Is it time we rethink opposition to nuclear power? James Lovelock, promoter of the Gaia hypothesis, believes so. He writes: “Opposition to nuclear energy is based on irrational fear fed by Hollywood-style fiction, the Green lobbies and the media.… [N]uclear energy… has proved to be the safest of all energy sources. We must stop fretting over the minute statistical risks of cancer from chemicals or radiation. I entreat my friends… to drop their wrongheaded objection to nuclear energy.”

Nuclear energy is expensive to build and there are legitimate issues involving risk, security and disposal of spent fuel. But if reducing carbon emissions is of paramount importance, environmentalists should swallow hard and lobby for more nuclear power plants.

There are other issues besides global warming.
John Dowen writes this in the The Commons Blog:

In 1999, Yale economists William Nordhaus and Joseph Boyer estimated the net global cost of the Kyoto Protocol at $716 billion. By comparison (http://www.copenhagenconsensus.com/), for less than $50 billion we could greatly reduce malnutrition and control malaria in the developing world. Kyoto enthusiasts retort that the Protocol is just a first step in establishing a framework for future emission reductions. In the meantime, those most vulnerable to drastic climatic events, the world’s poor, will not be any better protected by the developed world’s collective penance.
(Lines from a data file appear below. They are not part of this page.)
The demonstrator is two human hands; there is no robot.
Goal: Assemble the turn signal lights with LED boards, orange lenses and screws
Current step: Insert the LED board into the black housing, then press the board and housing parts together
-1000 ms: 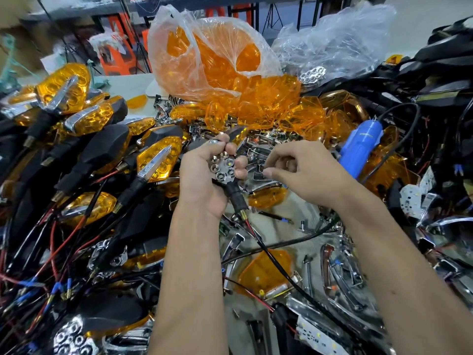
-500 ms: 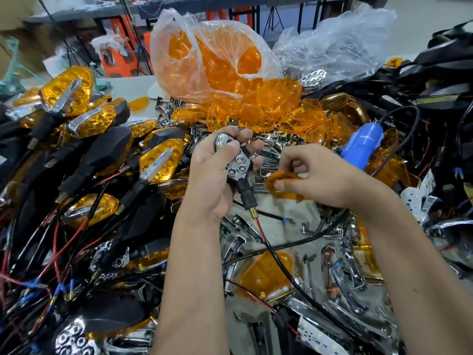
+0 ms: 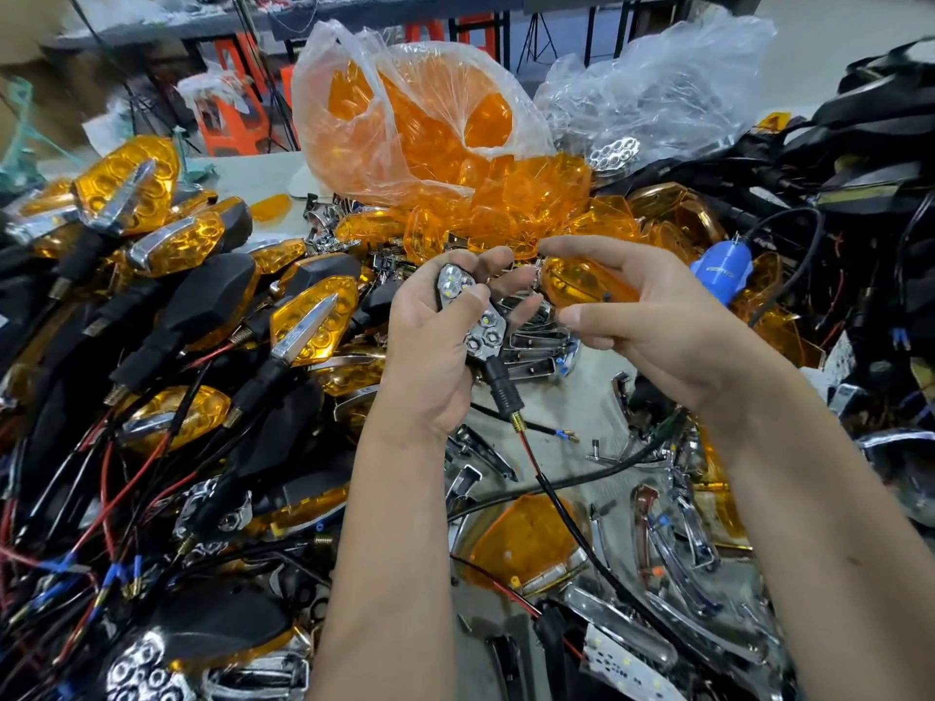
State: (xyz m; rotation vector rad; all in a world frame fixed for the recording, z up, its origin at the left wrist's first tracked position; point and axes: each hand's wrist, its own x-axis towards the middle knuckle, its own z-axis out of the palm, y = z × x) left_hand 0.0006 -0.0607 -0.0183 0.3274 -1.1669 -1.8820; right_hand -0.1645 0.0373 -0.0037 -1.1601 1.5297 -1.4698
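Two hands busy — left hand (image 3: 430, 346) grips signal housing (image 3: 473, 316), right hand (image 3: 652, 321) pinches orange lens (image 3: 582, 285).

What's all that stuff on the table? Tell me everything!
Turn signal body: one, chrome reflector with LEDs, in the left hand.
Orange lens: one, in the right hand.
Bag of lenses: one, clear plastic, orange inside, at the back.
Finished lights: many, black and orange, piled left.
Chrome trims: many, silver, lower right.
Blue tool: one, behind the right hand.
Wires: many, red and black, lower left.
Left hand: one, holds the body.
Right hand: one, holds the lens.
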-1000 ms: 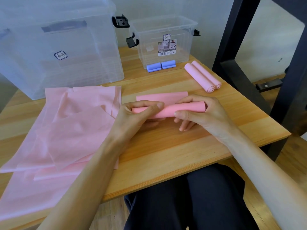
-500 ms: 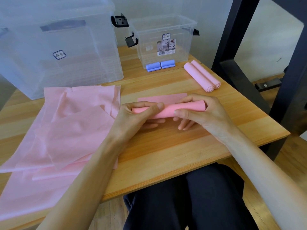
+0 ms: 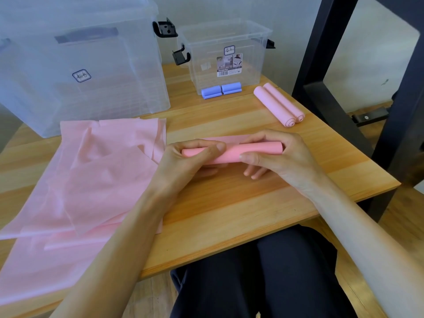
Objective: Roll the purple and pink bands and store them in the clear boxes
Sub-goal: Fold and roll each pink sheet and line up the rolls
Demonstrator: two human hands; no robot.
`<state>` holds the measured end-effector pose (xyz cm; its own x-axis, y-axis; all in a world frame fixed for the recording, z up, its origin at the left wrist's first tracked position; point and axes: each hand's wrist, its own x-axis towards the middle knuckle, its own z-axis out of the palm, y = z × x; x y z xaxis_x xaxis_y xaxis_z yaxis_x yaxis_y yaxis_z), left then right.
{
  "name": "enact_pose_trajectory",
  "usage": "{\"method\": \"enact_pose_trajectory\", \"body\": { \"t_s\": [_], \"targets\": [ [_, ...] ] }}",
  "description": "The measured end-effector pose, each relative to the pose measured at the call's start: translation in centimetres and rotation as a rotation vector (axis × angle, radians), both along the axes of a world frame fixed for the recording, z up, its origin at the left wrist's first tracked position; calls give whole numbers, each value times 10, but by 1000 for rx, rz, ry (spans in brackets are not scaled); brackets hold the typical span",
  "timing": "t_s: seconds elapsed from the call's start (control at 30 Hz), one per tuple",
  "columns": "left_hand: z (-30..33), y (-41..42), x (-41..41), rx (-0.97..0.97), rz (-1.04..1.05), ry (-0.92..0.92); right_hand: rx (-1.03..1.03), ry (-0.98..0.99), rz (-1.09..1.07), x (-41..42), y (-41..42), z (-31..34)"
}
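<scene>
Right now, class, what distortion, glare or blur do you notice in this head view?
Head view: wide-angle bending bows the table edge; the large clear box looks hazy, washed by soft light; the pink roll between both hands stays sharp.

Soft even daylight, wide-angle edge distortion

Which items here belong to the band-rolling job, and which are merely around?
Job:
pink roll in hand
left hand
right hand
flat pink bands
finished pink rolls
purple rolls
small clear box
large clear box

Around:
black frame
table
</scene>
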<state>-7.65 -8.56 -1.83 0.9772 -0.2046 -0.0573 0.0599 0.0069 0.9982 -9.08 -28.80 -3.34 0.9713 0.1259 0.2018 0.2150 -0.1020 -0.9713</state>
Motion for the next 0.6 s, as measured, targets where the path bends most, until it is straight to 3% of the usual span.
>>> {"method": "enact_pose_trajectory", "body": {
  "t_s": [0.17,0.4,0.6],
  "targets": [
    [-1,1,-1,118,-17,-162,19,43,-8,-1,-1,0],
    [-2,0,2,-11,17,40,2,11,13,0,1,-1],
    [-1,1,0,61,19,-112,-4,31,16,1,-2,-1]
  ]
}}
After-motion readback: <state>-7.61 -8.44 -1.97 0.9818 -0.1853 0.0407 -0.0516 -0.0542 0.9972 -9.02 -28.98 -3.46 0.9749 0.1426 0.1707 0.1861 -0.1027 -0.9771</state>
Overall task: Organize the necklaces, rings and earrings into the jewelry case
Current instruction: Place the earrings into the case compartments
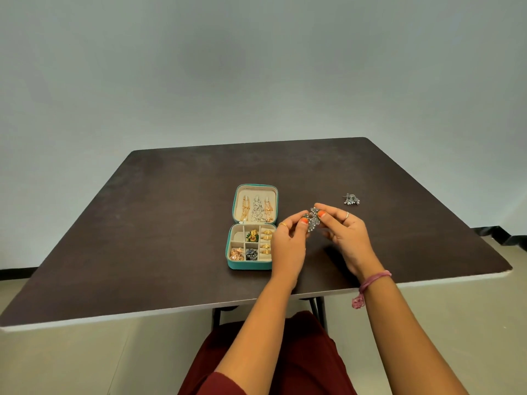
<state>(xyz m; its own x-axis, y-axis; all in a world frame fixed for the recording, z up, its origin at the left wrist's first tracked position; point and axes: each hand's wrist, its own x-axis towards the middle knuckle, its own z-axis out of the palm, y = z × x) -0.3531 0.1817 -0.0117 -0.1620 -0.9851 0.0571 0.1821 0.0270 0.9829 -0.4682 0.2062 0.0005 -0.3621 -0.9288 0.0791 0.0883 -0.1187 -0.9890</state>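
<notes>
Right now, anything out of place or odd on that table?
One stray: a silver earring lies alone on the table, far right of the open jewelry case. Both hands pinch its likely match above the table. Nothing looks spilled or damaged.

surface (159, 212): dark brown, faint mottling, pale edge band
jewelry case (251, 266): teal shell, cream lining
necklaces (258, 209): gold at both sides, silver in the middle
rings (266, 242): gold
floral earring (252, 235): gold with green
held earring (313, 222): dull silver, pale stones
loose earring (351, 199): silver-grey
wrist thread (370, 280): pink
nails: orange
garment (299, 363): maroon
</notes>
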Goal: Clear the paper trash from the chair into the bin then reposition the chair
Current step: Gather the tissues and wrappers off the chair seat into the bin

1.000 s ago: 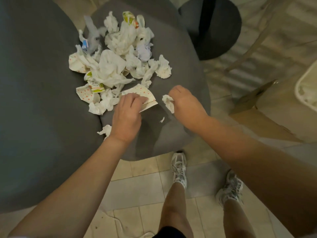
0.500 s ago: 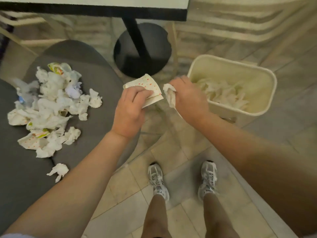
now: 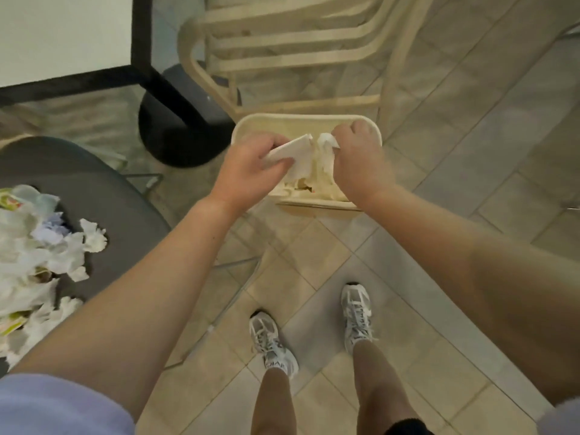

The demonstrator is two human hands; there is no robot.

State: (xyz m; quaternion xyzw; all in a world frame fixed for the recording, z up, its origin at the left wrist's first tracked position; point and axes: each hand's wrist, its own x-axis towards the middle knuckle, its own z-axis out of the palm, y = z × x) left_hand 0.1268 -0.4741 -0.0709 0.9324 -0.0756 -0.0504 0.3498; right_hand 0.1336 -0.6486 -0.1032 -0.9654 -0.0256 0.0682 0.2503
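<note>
A cream bin (image 3: pixel 301 120) stands on the tiled floor straight ahead, with crumpled paper inside. Both hands hover over its opening. My left hand (image 3: pixel 251 174) grips a folded white paper piece (image 3: pixel 295 153). My right hand (image 3: pixel 357 161) pinches a crumpled tissue (image 3: pixel 326 142). At the left, the grey chair (image 3: pixel 103 196) carries a pile of crumpled paper trash (image 3: pixel 40 255) on its seat; the pile runs off the frame's left edge.
A white table with a black edge (image 3: pixel 62 36) stands on a black post and round base (image 3: pixel 175 120) behind the chair. Cream plastic chairs (image 3: pixel 282 51) sit just beyond the bin. My feet in grey trainers (image 3: pixel 273 343) stand on the tiles below.
My view and both hands swung right from the chair to the bin. The hands, holding their paper pieces, moved from beside the bin to over its opening.
</note>
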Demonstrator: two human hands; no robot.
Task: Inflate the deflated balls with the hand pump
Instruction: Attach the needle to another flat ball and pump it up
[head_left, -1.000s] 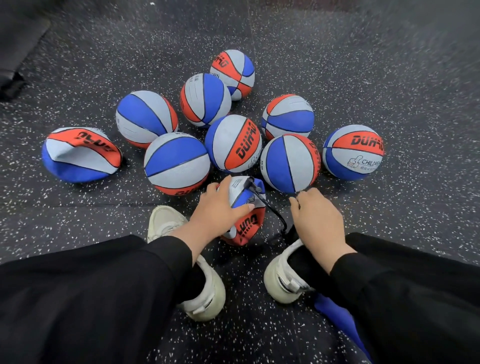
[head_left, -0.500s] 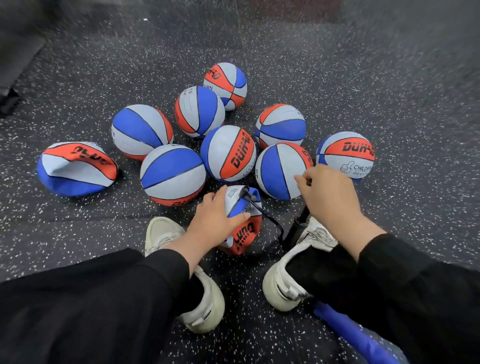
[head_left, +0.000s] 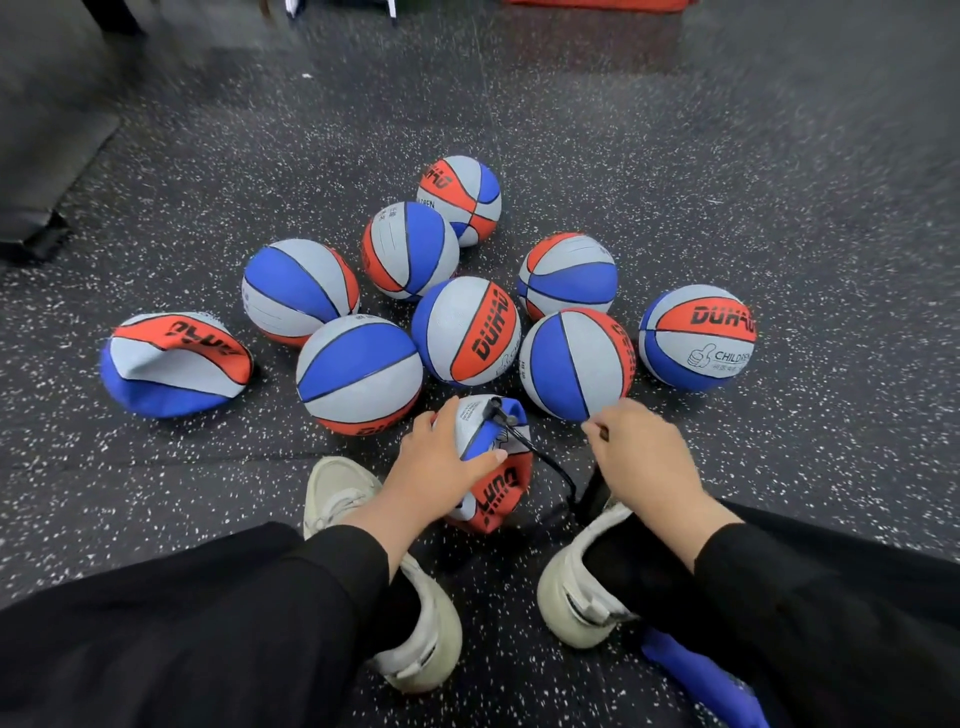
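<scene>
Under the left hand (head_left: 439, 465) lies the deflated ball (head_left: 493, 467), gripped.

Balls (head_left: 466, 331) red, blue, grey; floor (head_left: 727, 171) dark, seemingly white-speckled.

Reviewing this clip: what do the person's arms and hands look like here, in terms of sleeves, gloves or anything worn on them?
Both arms are covered by long, loose, plain black sleeves that end at the wrists. The left hand and right hand are bare: no gloves, and no rings, watch or bracelet show from this view. No markings or logos are visible on the sleeves.
</scene>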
Bjorn Lomborg has become one of the most vilified academics in environmental claques, so many of his suggestions have been categorically dismissed. However, the statement from here makes eminent sense: "I try to point out the costs and benefits of our different policy choices, and yes, I point out that for the benefit of Kyoto will be to postpone global warming in 2100 by six years, whereas the cost of Kyoto each year will be as great as the one-off cost of giving clean drinking water and sanitation to every single human being, forever."

Jeffrey Sachs was been thinking along similar lines in his treatise on eradicating global poverty, proposing the Big Five development interventions: boosting agriculture, improving basic health, investing in education, bringing power, and providing clean water and sanitation. I would add a sixth: bringing freedom and democracy to the squalid countries. Without it, there is no guarantee that the Big Five would take. All too often, the resources get misallocated, squandered and pilfered when the presiding government does not respect civil liberties and political rights. Sachs underlying premise is that global instability is the result of poverty. There may be quite a few nations that need a leg up, but to me the underlying instability is the result of fundamentally unstable governments and the contempt they have for its subjects.

Okay, I'm out of words. For now. From my perspective, nothing would please me more than to see an environmental movement that is strong on science, big on bipartisanship, brimming with ideas for solutions, unafraid of free market economies, aware of costs and benefits, pro on freedom and democracy, committed to pursuing progress in more polluted countries, able to work with conservatives, and that has an attractive vision when portraying the future. That's not too much to ask, is it?